ASSIGNMENT.
The whole listing below is to be returned without alteration.

PROVIDED DATA.
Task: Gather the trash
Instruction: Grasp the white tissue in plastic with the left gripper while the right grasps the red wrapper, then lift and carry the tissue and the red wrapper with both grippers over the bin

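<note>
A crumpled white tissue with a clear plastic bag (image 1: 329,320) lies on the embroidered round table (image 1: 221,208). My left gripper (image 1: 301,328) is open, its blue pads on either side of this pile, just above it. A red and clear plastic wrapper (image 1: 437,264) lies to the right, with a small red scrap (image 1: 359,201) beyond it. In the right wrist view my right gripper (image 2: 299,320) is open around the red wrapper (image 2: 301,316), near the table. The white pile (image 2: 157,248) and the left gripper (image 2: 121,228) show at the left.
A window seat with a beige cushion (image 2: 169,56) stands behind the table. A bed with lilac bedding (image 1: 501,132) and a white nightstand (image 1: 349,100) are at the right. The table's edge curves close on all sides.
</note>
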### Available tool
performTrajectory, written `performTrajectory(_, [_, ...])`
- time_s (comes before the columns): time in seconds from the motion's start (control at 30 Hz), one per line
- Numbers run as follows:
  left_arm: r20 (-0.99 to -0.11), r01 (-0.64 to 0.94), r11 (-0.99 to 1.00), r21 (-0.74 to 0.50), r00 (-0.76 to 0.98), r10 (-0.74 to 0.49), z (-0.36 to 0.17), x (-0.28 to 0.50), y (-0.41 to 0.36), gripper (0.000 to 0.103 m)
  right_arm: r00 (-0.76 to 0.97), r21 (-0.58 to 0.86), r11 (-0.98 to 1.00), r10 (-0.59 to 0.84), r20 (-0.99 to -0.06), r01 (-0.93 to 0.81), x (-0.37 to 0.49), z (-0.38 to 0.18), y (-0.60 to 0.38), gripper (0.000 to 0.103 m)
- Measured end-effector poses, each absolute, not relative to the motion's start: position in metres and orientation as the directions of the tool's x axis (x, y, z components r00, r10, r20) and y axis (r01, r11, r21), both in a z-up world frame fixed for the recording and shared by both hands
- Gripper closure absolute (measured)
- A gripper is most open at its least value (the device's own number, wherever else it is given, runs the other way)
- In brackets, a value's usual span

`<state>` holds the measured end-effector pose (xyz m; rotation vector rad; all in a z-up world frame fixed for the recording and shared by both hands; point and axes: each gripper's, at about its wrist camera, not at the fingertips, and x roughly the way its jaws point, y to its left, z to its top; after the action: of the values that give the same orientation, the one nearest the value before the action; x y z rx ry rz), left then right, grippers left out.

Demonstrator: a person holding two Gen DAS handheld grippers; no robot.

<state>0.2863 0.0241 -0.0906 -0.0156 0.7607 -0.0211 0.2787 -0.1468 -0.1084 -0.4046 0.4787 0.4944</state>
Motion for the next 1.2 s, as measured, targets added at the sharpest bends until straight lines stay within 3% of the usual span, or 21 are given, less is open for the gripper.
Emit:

RESPONSE AREA.
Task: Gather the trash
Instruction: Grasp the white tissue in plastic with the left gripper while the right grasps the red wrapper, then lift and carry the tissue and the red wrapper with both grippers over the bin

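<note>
A crumpled white tissue with a clear plastic bag (image 1: 329,320) lies on the embroidered round table (image 1: 221,208). My left gripper (image 1: 301,328) is open, its blue pads on either side of this pile, just above it. A red and clear plastic wrapper (image 1: 437,264) lies to the right, with a small red scrap (image 1: 359,201) beyond it. In the right wrist view my right gripper (image 2: 299,320) is open around the red wrapper (image 2: 301,316), near the table. The white pile (image 2: 157,248) and the left gripper (image 2: 121,228) show at the left.
A window seat with a beige cushion (image 2: 169,56) stands behind the table. A bed with lilac bedding (image 1: 501,132) and a white nightstand (image 1: 349,100) are at the right. The table's edge curves close on all sides.
</note>
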### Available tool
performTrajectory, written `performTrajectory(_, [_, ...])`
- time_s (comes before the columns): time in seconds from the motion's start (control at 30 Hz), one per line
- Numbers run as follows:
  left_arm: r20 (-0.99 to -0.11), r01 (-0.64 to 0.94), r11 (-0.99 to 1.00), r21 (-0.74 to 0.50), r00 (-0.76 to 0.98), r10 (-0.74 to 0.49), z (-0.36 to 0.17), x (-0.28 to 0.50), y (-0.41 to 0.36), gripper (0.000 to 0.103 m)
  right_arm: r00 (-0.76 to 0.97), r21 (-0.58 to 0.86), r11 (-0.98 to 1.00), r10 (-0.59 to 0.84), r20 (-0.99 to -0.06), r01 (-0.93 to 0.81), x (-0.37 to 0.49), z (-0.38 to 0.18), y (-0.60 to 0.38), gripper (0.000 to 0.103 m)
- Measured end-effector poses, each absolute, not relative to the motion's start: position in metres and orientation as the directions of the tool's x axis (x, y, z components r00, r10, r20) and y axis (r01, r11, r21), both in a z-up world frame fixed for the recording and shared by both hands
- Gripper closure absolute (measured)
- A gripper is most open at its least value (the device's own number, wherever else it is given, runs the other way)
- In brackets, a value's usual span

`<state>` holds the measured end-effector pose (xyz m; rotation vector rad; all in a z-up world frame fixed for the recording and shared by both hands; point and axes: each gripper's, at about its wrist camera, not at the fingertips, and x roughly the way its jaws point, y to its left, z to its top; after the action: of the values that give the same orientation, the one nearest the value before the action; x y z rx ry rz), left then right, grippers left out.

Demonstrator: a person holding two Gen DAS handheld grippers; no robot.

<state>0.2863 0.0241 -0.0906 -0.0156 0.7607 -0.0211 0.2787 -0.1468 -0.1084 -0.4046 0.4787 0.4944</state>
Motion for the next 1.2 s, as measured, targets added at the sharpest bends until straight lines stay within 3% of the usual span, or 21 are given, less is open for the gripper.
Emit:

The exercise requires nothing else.